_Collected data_
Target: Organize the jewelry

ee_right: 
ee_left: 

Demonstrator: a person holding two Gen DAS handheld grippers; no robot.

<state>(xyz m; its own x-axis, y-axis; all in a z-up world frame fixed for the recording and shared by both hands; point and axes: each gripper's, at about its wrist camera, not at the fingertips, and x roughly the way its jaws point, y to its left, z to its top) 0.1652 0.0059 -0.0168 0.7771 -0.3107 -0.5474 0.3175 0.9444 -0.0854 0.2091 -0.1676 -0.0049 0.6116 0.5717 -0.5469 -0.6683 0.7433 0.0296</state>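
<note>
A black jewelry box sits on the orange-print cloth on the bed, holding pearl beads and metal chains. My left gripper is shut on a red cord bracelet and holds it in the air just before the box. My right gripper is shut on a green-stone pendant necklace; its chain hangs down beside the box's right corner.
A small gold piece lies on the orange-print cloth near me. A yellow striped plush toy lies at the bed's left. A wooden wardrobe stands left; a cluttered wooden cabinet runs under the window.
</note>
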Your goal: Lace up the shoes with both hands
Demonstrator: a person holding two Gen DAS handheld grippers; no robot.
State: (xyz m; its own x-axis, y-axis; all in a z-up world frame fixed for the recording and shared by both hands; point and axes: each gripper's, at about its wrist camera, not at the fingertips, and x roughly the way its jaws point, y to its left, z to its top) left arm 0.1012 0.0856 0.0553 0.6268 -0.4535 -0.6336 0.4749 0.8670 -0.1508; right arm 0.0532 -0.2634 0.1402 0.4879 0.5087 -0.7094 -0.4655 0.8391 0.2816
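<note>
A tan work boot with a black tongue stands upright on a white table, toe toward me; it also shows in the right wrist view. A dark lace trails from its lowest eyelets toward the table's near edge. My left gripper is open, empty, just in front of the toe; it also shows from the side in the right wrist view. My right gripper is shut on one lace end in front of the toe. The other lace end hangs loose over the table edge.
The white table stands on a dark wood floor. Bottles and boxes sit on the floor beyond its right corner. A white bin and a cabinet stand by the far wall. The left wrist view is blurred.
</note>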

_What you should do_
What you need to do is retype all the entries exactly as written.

_Result_
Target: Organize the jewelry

ee_right: 
ee_left: 

Demonstrator: a person holding two Gen DAS handheld grippers; no robot.

<state>(xyz m; its own x-axis, y-axis; all in a z-up world frame fixed for the recording and shared by both hands; point and axes: each gripper's, at about its wrist camera, not at the fingertips, and x roughly the way its jaws point, y to its left, z to its top) 0.1652 0.0059 -0.0168 0.7771 -0.3107 -0.5474 0.3175 0.9444 -0.0854 0.2091 -0.1676 -0.0049 0.6116 0.5717 -0.5469 -0.6683 0.7433 0.0296</state>
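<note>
A black jewelry box sits on the orange-print cloth on the bed, holding pearl beads and metal chains. My left gripper is shut on a red cord bracelet and holds it in the air just before the box. My right gripper is shut on a green-stone pendant necklace; its chain hangs down beside the box's right corner.
A small gold piece lies on the orange-print cloth near me. A yellow striped plush toy lies at the bed's left. A wooden wardrobe stands left; a cluttered wooden cabinet runs under the window.
</note>
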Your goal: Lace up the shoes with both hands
Demonstrator: a person holding two Gen DAS handheld grippers; no robot.
State: (xyz m; its own x-axis, y-axis; all in a z-up world frame fixed for the recording and shared by both hands; point and axes: each gripper's, at about its wrist camera, not at the fingertips, and x roughly the way its jaws point, y to its left, z to its top) left arm 0.1012 0.0856 0.0553 0.6268 -0.4535 -0.6336 0.4749 0.8670 -0.1508; right arm 0.0532 -0.2634 0.1402 0.4879 0.5087 -0.7094 -0.4655 0.8391 0.2816
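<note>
A tan work boot with a black tongue stands upright on a white table, toe toward me; it also shows in the right wrist view. A dark lace trails from its lowest eyelets toward the table's near edge. My left gripper is open, empty, just in front of the toe; it also shows from the side in the right wrist view. My right gripper is shut on one lace end in front of the toe. The other lace end hangs loose over the table edge.
The white table stands on a dark wood floor. Bottles and boxes sit on the floor beyond its right corner. A white bin and a cabinet stand by the far wall. The left wrist view is blurred.
</note>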

What appears above is the complete answer to the exercise.